■ **DESCRIPTION OF THE TASK**
Without any images, write the listing below out word for word.

START DATA FOR THIS TASK

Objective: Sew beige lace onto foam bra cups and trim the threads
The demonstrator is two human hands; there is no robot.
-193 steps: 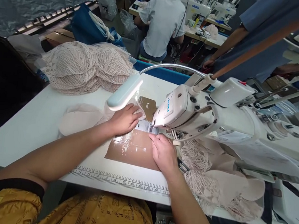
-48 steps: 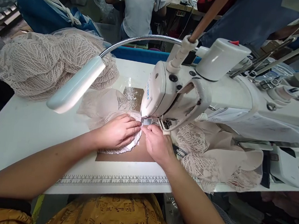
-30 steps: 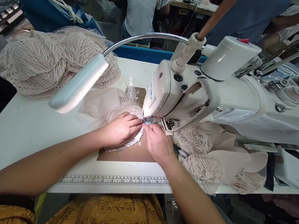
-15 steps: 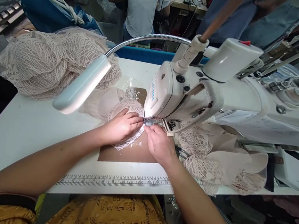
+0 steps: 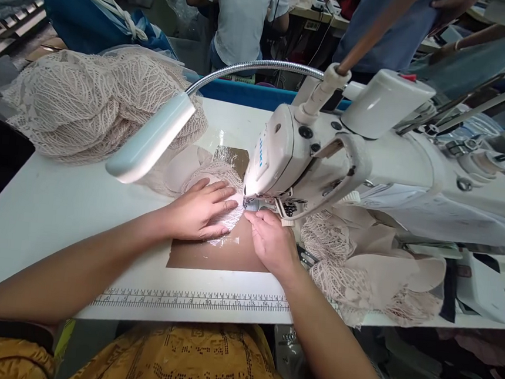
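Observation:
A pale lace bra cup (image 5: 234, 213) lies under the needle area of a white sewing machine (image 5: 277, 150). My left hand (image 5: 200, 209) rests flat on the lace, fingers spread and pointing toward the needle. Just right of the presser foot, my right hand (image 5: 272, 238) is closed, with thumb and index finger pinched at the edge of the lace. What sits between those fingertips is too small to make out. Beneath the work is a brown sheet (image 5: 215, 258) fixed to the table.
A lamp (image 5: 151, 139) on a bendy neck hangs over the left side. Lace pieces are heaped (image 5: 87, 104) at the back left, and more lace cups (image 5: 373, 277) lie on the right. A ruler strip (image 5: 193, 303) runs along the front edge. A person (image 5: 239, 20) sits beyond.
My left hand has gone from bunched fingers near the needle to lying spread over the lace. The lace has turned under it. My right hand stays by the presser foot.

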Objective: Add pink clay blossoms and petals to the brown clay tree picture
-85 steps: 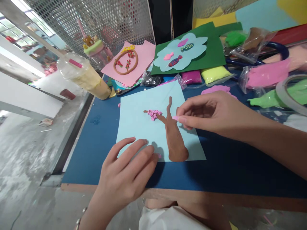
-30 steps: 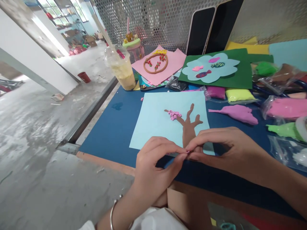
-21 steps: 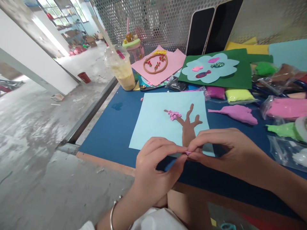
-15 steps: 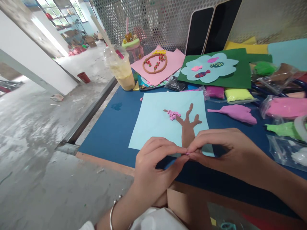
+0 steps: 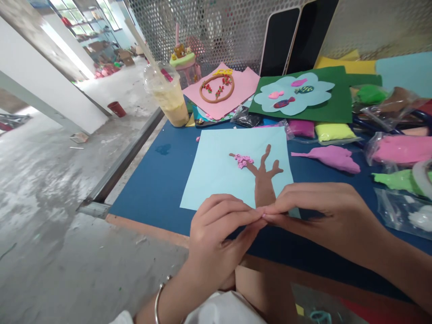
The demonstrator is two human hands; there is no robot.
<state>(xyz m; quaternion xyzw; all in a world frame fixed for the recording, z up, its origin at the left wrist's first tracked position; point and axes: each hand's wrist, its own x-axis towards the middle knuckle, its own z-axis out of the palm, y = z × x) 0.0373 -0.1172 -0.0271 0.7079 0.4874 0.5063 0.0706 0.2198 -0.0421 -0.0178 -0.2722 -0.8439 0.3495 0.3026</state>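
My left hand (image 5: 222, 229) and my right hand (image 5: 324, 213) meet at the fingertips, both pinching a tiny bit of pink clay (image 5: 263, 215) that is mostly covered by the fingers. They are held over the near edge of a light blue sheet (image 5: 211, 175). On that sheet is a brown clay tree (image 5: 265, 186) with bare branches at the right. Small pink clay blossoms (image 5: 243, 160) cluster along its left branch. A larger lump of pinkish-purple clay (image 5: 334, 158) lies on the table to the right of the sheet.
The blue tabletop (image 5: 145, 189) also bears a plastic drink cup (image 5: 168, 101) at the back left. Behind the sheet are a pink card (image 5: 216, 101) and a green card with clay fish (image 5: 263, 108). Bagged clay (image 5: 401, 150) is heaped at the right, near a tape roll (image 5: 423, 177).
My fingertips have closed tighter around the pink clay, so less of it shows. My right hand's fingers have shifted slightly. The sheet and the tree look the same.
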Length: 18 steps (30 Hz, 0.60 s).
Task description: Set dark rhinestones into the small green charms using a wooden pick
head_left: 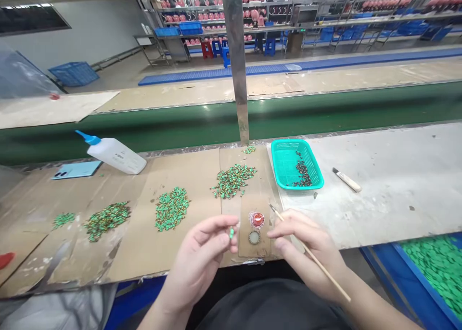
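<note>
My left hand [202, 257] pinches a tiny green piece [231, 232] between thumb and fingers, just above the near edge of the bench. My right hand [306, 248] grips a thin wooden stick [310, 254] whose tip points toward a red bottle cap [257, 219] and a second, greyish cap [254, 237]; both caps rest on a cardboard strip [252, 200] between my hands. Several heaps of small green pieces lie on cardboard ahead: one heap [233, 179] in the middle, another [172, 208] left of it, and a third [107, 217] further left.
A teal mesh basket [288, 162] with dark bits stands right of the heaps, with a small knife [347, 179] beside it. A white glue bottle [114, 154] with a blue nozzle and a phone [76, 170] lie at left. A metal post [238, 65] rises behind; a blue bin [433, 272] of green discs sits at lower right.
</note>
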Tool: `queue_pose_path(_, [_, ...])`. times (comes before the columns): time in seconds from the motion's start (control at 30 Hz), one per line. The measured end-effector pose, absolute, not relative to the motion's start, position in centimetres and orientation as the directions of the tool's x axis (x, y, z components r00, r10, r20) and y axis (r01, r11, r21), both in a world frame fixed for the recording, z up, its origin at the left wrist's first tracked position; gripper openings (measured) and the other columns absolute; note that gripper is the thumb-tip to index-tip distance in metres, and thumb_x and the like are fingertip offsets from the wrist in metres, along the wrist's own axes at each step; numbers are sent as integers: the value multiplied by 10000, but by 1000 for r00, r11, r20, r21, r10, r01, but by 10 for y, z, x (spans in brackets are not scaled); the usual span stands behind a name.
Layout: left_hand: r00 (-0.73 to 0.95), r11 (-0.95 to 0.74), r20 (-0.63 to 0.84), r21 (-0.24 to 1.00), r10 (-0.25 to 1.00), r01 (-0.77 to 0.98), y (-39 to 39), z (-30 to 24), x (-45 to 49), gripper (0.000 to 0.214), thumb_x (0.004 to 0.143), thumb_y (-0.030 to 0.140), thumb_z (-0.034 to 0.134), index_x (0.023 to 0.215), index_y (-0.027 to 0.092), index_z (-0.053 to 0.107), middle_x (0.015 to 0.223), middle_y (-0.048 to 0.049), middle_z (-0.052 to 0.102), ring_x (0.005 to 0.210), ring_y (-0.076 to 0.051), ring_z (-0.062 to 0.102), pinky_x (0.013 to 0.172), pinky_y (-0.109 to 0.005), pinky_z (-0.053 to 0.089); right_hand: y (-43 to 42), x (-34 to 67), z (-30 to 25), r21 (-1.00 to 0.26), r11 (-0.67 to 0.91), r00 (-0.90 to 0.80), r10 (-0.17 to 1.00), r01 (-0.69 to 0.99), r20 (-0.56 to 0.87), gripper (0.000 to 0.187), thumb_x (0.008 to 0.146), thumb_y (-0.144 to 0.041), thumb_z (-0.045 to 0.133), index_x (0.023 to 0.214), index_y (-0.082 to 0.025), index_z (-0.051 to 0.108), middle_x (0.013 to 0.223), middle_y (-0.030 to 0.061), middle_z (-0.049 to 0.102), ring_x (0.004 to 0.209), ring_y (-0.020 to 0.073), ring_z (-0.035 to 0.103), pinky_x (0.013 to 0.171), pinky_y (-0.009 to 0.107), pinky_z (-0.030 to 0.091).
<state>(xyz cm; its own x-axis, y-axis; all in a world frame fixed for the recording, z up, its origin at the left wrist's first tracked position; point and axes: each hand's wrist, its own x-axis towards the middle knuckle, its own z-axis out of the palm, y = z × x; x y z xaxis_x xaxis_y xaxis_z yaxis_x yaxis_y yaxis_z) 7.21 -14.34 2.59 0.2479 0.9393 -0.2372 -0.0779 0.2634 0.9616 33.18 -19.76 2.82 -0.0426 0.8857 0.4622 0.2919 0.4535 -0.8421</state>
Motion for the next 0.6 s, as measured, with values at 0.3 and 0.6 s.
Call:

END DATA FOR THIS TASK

■ **OUTPUT FOR THIS EXERCISE**
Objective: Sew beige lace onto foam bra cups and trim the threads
The demonstrator is two human hands; there is no robot.
-193 steps: 
-48 steps: 
-30 steps: 
-15 steps: 
+0 steps: 
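Observation:
A pale lace bra cup (image 5: 234, 213) lies under the needle area of a white sewing machine (image 5: 277, 150). My left hand (image 5: 200, 209) rests flat on the lace, fingers spread and pointing toward the needle. Just right of the presser foot, my right hand (image 5: 272, 238) is closed, with thumb and index finger pinched at the edge of the lace. What sits between those fingertips is too small to make out. Beneath the work is a brown sheet (image 5: 215, 258) fixed to the table.
A lamp (image 5: 151, 139) on a bendy neck hangs over the left side. Lace pieces are heaped (image 5: 87, 104) at the back left, and more lace cups (image 5: 373, 277) lie on the right. A ruler strip (image 5: 193, 303) runs along the front edge. A person (image 5: 239, 20) sits beyond.
My left hand has gone from bunched fingers near the needle to lying spread over the lace. The lace has turned under it. My right hand stays by the presser foot.
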
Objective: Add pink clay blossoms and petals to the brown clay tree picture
-85 steps: 
-30 steps: 
-21 steps: 
-15 steps: 
+0 steps: 
The demonstrator is two human hands; there is no robot.
<state>(xyz m; quaternion xyzw; all in a world frame fixed for the recording, z up, its origin at the left wrist's first tracked position; point and axes: each hand's wrist, its own x-axis towards the middle knuckle, its own z-axis out of the palm, y = z × x) 0.0373 -0.1172 -0.0271 0.7079 0.4874 0.5063 0.0706 0.2198 -0.0421 -0.0178 -0.2722 -0.8439 0.3495 0.3026</state>
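My left hand (image 5: 222, 229) and my right hand (image 5: 324, 213) meet at the fingertips, both pinching a tiny bit of pink clay (image 5: 263, 215) that is mostly covered by the fingers. They are held over the near edge of a light blue sheet (image 5: 211, 175). On that sheet is a brown clay tree (image 5: 265, 186) with bare branches at the right. Small pink clay blossoms (image 5: 243, 160) cluster along its left branch. A larger lump of pinkish-purple clay (image 5: 334, 158) lies on the table to the right of the sheet.
The blue tabletop (image 5: 145, 189) also bears a plastic drink cup (image 5: 168, 101) at the back left. Behind the sheet are a pink card (image 5: 216, 101) and a green card with clay fish (image 5: 263, 108). Bagged clay (image 5: 401, 150) is heaped at the right, near a tape roll (image 5: 423, 177).
My fingertips have closed tighter around the pink clay, so less of it shows. My right hand's fingers have shifted slightly. The sheet and the tree look the same.
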Length: 18 steps (30 Hz, 0.60 s).
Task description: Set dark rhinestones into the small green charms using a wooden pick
head_left: 
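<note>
My left hand [202, 257] pinches a tiny green piece [231, 232] between thumb and fingers, just above the near edge of the bench. My right hand [306, 248] grips a thin wooden stick [310, 254] whose tip points toward a red bottle cap [257, 219] and a second, greyish cap [254, 237]; both caps rest on a cardboard strip [252, 200] between my hands. Several heaps of small green pieces lie on cardboard ahead: one heap [233, 179] in the middle, another [172, 208] left of it, and a third [107, 217] further left.
A teal mesh basket [288, 162] with dark bits stands right of the heaps, with a small knife [347, 179] beside it. A white glue bottle [114, 154] with a blue nozzle and a phone [76, 170] lie at left. A metal post [238, 65] rises behind; a blue bin [433, 272] of green discs sits at lower right.
</note>
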Tool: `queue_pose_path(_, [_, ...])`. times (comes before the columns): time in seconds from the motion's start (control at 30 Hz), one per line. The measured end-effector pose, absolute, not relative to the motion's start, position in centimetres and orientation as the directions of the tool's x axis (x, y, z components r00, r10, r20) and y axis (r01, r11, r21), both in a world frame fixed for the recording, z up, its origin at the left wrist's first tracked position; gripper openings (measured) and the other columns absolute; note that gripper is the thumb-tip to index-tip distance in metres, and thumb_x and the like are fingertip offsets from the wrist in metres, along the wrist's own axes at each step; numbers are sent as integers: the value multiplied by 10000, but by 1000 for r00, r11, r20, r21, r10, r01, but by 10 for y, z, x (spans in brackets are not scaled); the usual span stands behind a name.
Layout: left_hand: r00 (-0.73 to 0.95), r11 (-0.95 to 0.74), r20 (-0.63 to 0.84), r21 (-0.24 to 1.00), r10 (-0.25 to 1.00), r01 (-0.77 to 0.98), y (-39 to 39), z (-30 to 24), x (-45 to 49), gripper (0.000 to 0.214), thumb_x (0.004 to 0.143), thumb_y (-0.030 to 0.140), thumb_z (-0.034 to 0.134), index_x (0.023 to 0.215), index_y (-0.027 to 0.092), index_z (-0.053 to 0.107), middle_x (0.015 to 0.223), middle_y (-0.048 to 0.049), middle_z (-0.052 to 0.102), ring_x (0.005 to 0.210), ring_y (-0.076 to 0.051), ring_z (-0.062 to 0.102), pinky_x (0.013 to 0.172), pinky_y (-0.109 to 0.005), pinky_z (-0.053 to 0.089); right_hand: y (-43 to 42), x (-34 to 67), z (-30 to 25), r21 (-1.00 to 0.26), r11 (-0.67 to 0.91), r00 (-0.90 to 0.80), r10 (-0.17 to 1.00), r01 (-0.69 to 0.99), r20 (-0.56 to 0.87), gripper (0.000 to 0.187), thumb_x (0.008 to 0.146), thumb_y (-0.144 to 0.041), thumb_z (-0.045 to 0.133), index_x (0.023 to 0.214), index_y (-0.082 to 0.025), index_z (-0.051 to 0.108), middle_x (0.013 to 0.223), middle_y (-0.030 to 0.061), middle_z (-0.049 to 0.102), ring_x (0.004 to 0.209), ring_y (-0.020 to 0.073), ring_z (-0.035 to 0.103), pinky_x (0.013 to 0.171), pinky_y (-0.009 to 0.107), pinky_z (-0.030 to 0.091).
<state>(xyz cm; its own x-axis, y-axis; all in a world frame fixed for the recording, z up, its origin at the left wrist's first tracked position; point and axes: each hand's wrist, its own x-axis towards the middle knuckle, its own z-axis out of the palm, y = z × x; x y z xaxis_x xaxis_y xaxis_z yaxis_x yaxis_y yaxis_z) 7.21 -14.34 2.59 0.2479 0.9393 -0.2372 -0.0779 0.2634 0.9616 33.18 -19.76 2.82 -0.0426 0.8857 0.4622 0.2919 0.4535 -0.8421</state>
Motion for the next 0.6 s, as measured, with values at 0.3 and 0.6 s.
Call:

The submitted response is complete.